### [Directions for this task]
Look through the listing below and give the number of lines that hold "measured". Say nothing more.

### [Information supplied]
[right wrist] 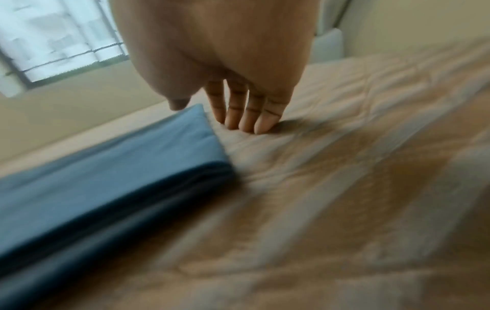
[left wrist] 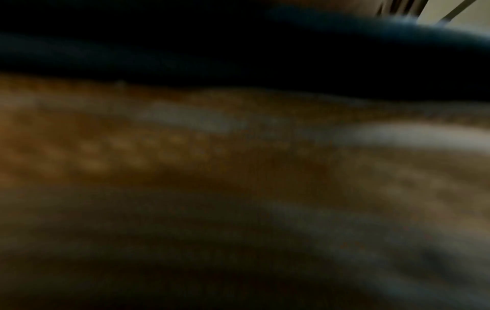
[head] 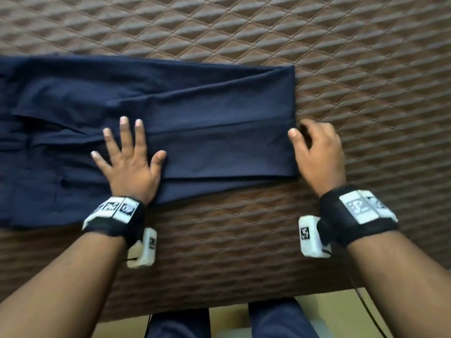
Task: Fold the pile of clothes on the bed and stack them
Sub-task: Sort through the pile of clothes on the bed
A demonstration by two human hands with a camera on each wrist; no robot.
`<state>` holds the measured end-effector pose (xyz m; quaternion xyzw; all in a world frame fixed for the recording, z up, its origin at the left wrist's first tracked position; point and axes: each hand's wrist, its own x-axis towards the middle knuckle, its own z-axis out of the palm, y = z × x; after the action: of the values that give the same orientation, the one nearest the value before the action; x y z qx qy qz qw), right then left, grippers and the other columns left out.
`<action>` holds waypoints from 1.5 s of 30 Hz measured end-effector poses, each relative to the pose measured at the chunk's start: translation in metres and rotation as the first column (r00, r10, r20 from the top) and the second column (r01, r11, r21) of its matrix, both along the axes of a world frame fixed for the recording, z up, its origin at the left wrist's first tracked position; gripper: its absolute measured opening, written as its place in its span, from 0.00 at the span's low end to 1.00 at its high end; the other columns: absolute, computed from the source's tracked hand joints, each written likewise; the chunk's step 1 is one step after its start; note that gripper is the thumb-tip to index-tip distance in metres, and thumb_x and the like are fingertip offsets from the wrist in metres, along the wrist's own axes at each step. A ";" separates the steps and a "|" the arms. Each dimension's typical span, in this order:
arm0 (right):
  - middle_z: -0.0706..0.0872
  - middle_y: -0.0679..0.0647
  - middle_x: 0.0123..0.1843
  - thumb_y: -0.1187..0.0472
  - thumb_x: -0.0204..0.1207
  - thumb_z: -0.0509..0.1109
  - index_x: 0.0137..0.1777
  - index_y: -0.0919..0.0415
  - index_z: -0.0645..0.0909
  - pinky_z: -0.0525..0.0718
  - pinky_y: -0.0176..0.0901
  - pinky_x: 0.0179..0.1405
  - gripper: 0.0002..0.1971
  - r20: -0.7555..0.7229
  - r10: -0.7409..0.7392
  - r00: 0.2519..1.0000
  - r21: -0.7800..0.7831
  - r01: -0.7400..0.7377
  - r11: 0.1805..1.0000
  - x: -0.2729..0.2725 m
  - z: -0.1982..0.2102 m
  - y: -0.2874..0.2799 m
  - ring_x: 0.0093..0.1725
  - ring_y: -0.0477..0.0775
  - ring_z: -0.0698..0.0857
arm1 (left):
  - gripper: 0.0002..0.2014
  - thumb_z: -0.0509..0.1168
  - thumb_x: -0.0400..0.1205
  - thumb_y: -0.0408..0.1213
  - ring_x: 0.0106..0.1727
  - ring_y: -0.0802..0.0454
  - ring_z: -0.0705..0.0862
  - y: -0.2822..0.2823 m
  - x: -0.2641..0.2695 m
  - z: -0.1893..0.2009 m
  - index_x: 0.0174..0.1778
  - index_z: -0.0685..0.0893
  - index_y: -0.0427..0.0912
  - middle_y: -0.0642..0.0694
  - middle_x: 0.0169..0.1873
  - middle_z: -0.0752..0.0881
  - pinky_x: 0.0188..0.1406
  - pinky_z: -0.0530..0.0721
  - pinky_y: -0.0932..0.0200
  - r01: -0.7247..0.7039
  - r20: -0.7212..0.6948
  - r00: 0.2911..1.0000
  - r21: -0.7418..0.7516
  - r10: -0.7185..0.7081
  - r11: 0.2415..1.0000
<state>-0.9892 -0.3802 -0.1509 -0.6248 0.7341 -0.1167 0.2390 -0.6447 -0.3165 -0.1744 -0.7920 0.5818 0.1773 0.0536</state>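
A navy blue garment [head: 207, 118] lies spread on the brown quilted bedspread [head: 244, 25], folded lengthwise, with a straight folded edge at its right end. My left hand [head: 129, 147] lies flat on it with the fingers spread, pressing the cloth near its middle. My right hand [head: 314, 147] is at the garment's right edge. In the right wrist view its fingers [right wrist: 246, 119] point straight down onto the bedspread [right wrist: 344, 167] beside the garment [right wrist: 106, 167], and the thumb hovers over the cloth's corner. The left wrist view is dark and blurred, showing only navy cloth [left wrist: 238, 52] above brown quilt.
The bed's front edge runs across the bottom of the head view, with my legs in dark trousers [head: 180, 323] and pale floor below it. A black cable [head: 366, 311] hangs off the edge at the right. A window [right wrist: 58, 37] shows beyond the bed.
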 end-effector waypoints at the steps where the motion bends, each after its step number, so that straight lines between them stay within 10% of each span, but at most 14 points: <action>1: 0.84 0.60 0.53 0.46 0.83 0.65 0.68 0.61 0.81 0.77 0.51 0.56 0.22 0.109 -0.092 0.990 0.065 0.085 0.994 0.009 -0.002 -0.005 0.53 0.61 0.81 | 0.39 0.44 0.82 0.67 0.87 0.34 0.46 0.003 0.001 -0.003 0.88 0.50 0.52 0.48 0.88 0.49 0.74 0.47 0.16 0.005 0.006 1.000 0.006 -0.005 1.000; 4: 0.83 0.56 0.45 0.51 0.80 0.72 0.56 0.62 0.82 0.77 0.45 0.43 0.14 0.290 -0.253 0.923 0.265 0.176 0.948 0.017 -0.002 -0.026 0.45 0.53 0.79 | 0.38 0.47 0.83 0.65 0.87 0.36 0.44 0.003 0.003 0.000 0.88 0.50 0.53 0.49 0.88 0.47 0.75 0.44 0.18 0.006 -0.048 0.999 -0.031 -0.008 0.999; 9: 0.80 0.60 0.40 0.52 0.79 0.74 0.43 0.62 0.76 0.77 0.58 0.40 0.14 0.228 -0.037 0.973 0.215 -0.013 0.977 0.046 0.061 -0.028 0.40 0.55 0.76 | 0.32 0.62 0.81 0.51 0.87 0.45 0.55 0.012 0.031 0.025 0.83 0.69 0.49 0.43 0.86 0.59 0.82 0.51 0.40 -0.207 -0.423 0.903 -0.281 0.073 0.937; 11: 0.79 0.60 0.37 0.58 0.80 0.74 0.44 0.67 0.74 0.78 0.47 0.32 0.14 0.287 0.013 0.958 0.175 -0.066 0.982 0.081 0.094 -0.017 0.35 0.48 0.77 | 0.25 0.66 0.80 0.43 0.75 0.51 0.75 0.018 0.052 0.034 0.73 0.81 0.40 0.39 0.76 0.76 0.77 0.69 0.57 -0.456 -0.634 0.758 -0.353 0.150 0.817; 15: 0.73 0.48 0.25 0.67 0.76 0.76 0.35 0.56 0.67 0.74 0.38 0.14 0.19 0.464 0.058 0.884 0.138 -0.137 0.981 0.186 0.129 0.010 0.21 0.43 0.73 | 0.09 0.66 0.86 0.33 0.43 0.55 0.85 0.034 0.103 0.057 0.60 0.86 0.43 0.44 0.51 0.88 0.43 0.82 0.65 -0.747 -0.906 0.182 0.126 0.382 0.653; 20: 0.71 0.49 0.26 0.54 0.69 0.79 0.36 0.53 0.67 0.80 0.64 0.22 0.20 0.526 0.117 0.843 0.048 -0.167 0.985 0.342 0.109 0.042 0.26 0.65 0.75 | 0.11 0.57 0.90 0.34 0.39 0.53 0.88 0.056 0.181 0.068 0.55 0.85 0.48 0.47 0.47 0.90 0.41 0.82 0.60 -0.665 -0.894 0.072 0.288 0.443 0.689; 25: 0.85 0.49 0.33 0.58 0.77 0.76 0.40 0.51 0.77 0.88 0.52 0.31 0.09 0.730 0.055 0.681 0.197 -0.287 0.938 0.455 0.090 0.071 0.31 0.49 0.86 | 0.16 0.51 0.92 0.46 0.40 0.52 0.89 0.056 0.234 0.062 0.63 0.83 0.46 0.47 0.47 0.90 0.41 0.86 0.57 -0.620 -0.870 -0.139 0.449 0.473 0.644; 28: 0.88 0.45 0.38 0.60 0.81 0.72 0.43 0.53 0.84 0.85 0.42 0.43 0.04 0.697 0.229 0.680 0.123 -0.427 0.896 0.458 0.085 0.085 0.40 0.42 0.87 | 0.16 0.59 0.90 0.44 0.47 0.48 0.85 0.045 0.234 0.053 0.70 0.81 0.41 0.43 0.48 0.88 0.37 0.86 0.62 -0.603 -0.831 -0.081 0.480 0.550 0.637; 33: 0.86 0.45 0.37 0.58 0.79 0.72 0.41 0.57 0.84 0.83 0.44 0.44 0.06 0.448 0.316 0.836 0.024 -0.365 0.931 0.387 0.065 0.084 0.40 0.43 0.84 | 0.21 0.77 0.75 0.47 0.47 0.52 0.85 0.040 0.208 0.034 0.62 0.84 0.44 0.49 0.46 0.88 0.53 0.84 0.55 -0.580 -0.778 0.424 0.159 0.463 0.799; 37: 0.87 0.55 0.52 0.55 0.79 0.68 0.48 0.62 0.86 0.82 0.57 0.57 0.11 0.137 0.475 0.869 -0.148 -0.456 0.877 0.328 0.047 0.063 0.53 0.59 0.86 | 0.19 0.73 0.70 0.44 0.51 0.48 0.89 0.030 0.201 0.051 0.55 0.86 0.41 0.48 0.48 0.91 0.55 0.87 0.48 -0.612 -0.833 0.390 0.084 0.392 0.787; 41: 0.77 0.66 0.75 0.46 0.78 0.65 0.70 0.63 0.81 0.72 0.68 0.73 0.26 -0.151 0.547 0.824 -0.080 -0.561 0.824 0.304 0.030 0.057 0.75 0.72 0.73 | 0.22 0.72 0.71 0.39 0.52 0.56 0.88 0.023 0.228 0.066 0.62 0.86 0.42 0.52 0.50 0.90 0.57 0.85 0.61 -0.592 -0.847 0.444 -0.033 0.292 0.805; 45: 0.61 0.64 0.86 0.38 0.78 0.59 0.81 0.56 0.68 0.57 0.73 0.79 0.35 -0.219 0.618 0.755 0.118 -0.608 0.785 0.325 0.018 0.071 0.84 0.69 0.57 | 0.30 0.76 0.75 0.36 0.55 0.40 0.83 0.030 0.256 0.046 0.75 0.78 0.43 0.41 0.55 0.84 0.65 0.81 0.43 -0.551 -0.565 0.720 -0.111 0.403 0.827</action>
<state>-0.6644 -0.3088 -0.1328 -0.8352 0.5149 0.0609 0.1834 -0.3889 -0.2863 -0.1285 -0.8373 0.3664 0.3099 -0.2620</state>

### [Answer section]
2